A federal judge delivered a blow to U.S. Attorney General Eric Holder‘ Monday night when she denied the Justice Department’s motion to dismiss the lawsuit brought against it in the Fast and Furious investigation.

U.S. District Court Judge Amy Berman Jackson, an Obama appointee, “turned down the Justice Department’s request to dismiss a lawsuit brought by the House Oversight and Government Reform Committee after President Barack Obama asserted executive privilege to prevent some records about the administration’s response to the ‘Operation Fast and Furious’ gunrunning scandal from being turned over to Congress,” Politico reported.

According to the article:

“This case presents the sort of question that the courts are traditionally called upon to resolve,” Jackson said in her 44-page decision, issued more than five months after lawyers argued the issue in her packed courtroom and more than a year after the House committee filed suit. “Dismissing the case without hearing it would in effect place the court’s finger on the scale, designating the executive as the victor based solely on his untested assertion that the privilege applies,” she wrote.

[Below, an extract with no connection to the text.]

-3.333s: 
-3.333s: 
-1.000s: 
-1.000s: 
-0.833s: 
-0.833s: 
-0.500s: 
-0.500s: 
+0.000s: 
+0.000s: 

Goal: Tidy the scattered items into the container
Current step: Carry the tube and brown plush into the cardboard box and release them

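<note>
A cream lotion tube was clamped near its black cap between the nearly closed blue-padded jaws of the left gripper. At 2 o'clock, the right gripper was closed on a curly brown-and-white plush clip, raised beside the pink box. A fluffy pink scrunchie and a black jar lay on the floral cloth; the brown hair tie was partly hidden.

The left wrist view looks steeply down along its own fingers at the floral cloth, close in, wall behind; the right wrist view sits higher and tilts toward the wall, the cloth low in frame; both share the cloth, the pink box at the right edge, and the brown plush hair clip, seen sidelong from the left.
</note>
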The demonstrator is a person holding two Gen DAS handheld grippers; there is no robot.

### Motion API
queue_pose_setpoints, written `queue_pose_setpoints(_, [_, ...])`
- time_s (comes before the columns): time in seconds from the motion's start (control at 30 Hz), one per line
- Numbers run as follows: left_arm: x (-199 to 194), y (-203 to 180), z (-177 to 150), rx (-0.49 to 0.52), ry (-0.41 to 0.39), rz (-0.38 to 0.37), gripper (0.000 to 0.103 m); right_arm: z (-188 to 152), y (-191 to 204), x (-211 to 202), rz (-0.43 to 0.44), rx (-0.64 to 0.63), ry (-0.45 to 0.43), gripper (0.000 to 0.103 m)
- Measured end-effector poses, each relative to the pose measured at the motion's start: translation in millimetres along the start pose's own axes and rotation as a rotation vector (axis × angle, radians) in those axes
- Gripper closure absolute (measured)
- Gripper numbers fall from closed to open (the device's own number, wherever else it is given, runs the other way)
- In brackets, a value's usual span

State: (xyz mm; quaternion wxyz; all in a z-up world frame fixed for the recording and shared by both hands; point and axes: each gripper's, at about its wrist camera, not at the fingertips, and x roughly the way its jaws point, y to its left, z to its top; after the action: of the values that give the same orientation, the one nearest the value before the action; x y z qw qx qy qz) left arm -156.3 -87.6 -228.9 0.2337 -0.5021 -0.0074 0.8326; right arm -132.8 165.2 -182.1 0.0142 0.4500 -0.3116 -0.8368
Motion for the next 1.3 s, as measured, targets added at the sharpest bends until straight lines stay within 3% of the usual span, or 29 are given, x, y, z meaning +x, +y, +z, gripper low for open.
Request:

In June 2012, months after Congressional hearings exposed administration lies and cover-ups regarding the botched Operation Fast and Furious, the House voted to hold Attorney General Eric Holder in civil and criminal contempt of Congress after he failed to turn over subpoenaed documents.

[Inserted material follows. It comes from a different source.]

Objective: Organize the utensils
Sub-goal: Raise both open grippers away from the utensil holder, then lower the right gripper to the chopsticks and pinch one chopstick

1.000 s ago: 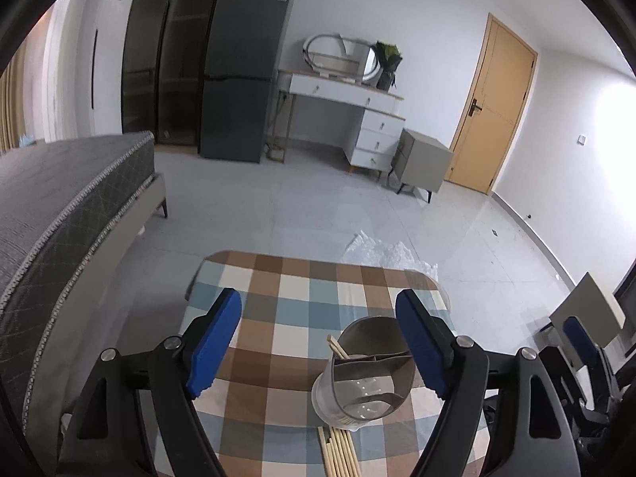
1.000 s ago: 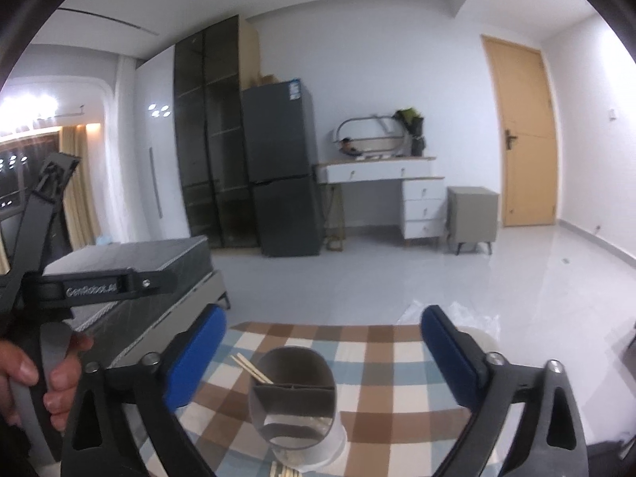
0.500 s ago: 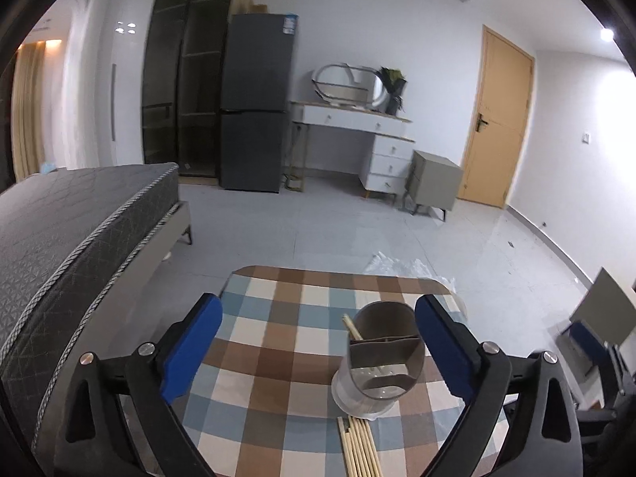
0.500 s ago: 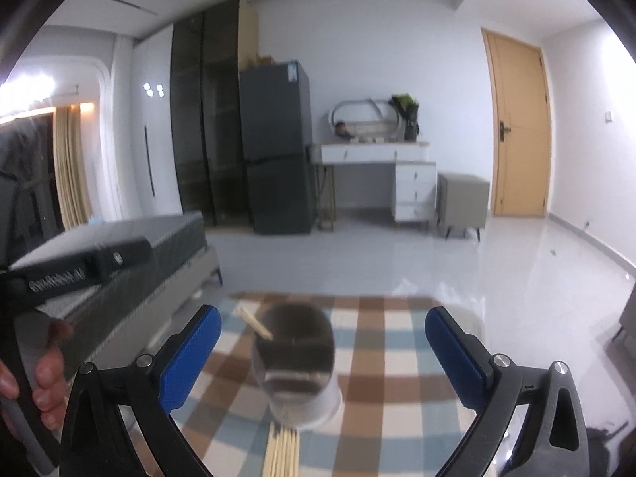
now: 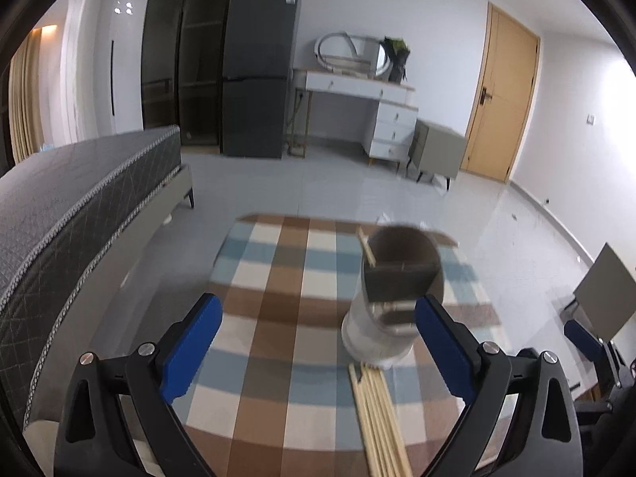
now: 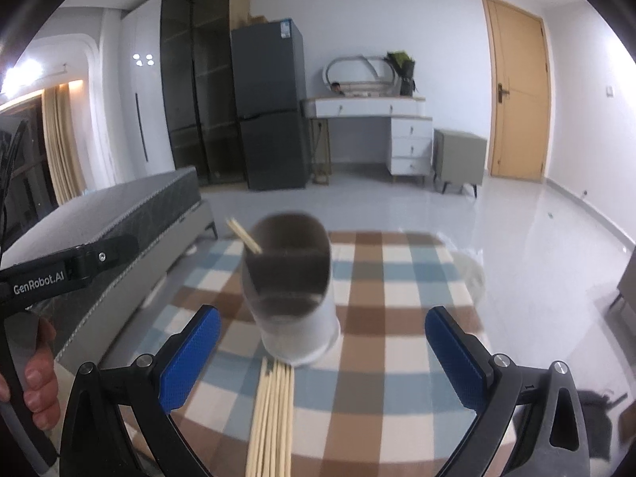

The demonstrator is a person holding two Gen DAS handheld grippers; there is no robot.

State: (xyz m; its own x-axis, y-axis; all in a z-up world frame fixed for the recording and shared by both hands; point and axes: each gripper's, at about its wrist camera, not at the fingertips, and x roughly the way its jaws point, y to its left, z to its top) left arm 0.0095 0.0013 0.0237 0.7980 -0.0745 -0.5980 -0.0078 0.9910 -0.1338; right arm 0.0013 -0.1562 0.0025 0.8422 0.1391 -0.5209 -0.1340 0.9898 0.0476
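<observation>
Our left gripper (image 5: 316,342) and right gripper (image 6: 322,351) both gape empty; holder (image 6: 292,290) mid-frame, chopsticks (image 6: 272,413) below.

The table (image 5: 278,278) has a checked cloth with brown, blue, grey and white squares. The utensil holder (image 5: 393,290) is grey on top and white at the bottom. The chopsticks (image 5: 377,417) are pale yellow wood. The fingers (image 5: 190,348) are bright blue on black frames. In the upper right of the frame, the door (image 5: 501,91) is light orange-brown. The fridge (image 5: 258,67) is dark grey. The bed (image 5: 79,198) is dark grey with a criss-cross pattern.
</observation>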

When President Obama invoked executive privilege to prevent the documents from being turned over to Congress, House lawyers filed a lawsuit in federal court seeking to force the administration to turn over the documents.

“Jackson hasn’t ruled yet on whether Obama had authority to assert executive privilege over records never provided to the president or his advisers,” Politico reported, but the issue, she ruled, is one the court should hear.

Jackson ruled:

The motion to dismiss will be denied. The fact that this case arises out of a dispute between two branches of government does not make it non-justiciable; Supreme Court precedent establishes that the third branch has an equally fundamental role to play, and that judges not only may, but sometimes must, exercise their responsibility to interpret the Constitution and determine whether another branch has exceeded its power.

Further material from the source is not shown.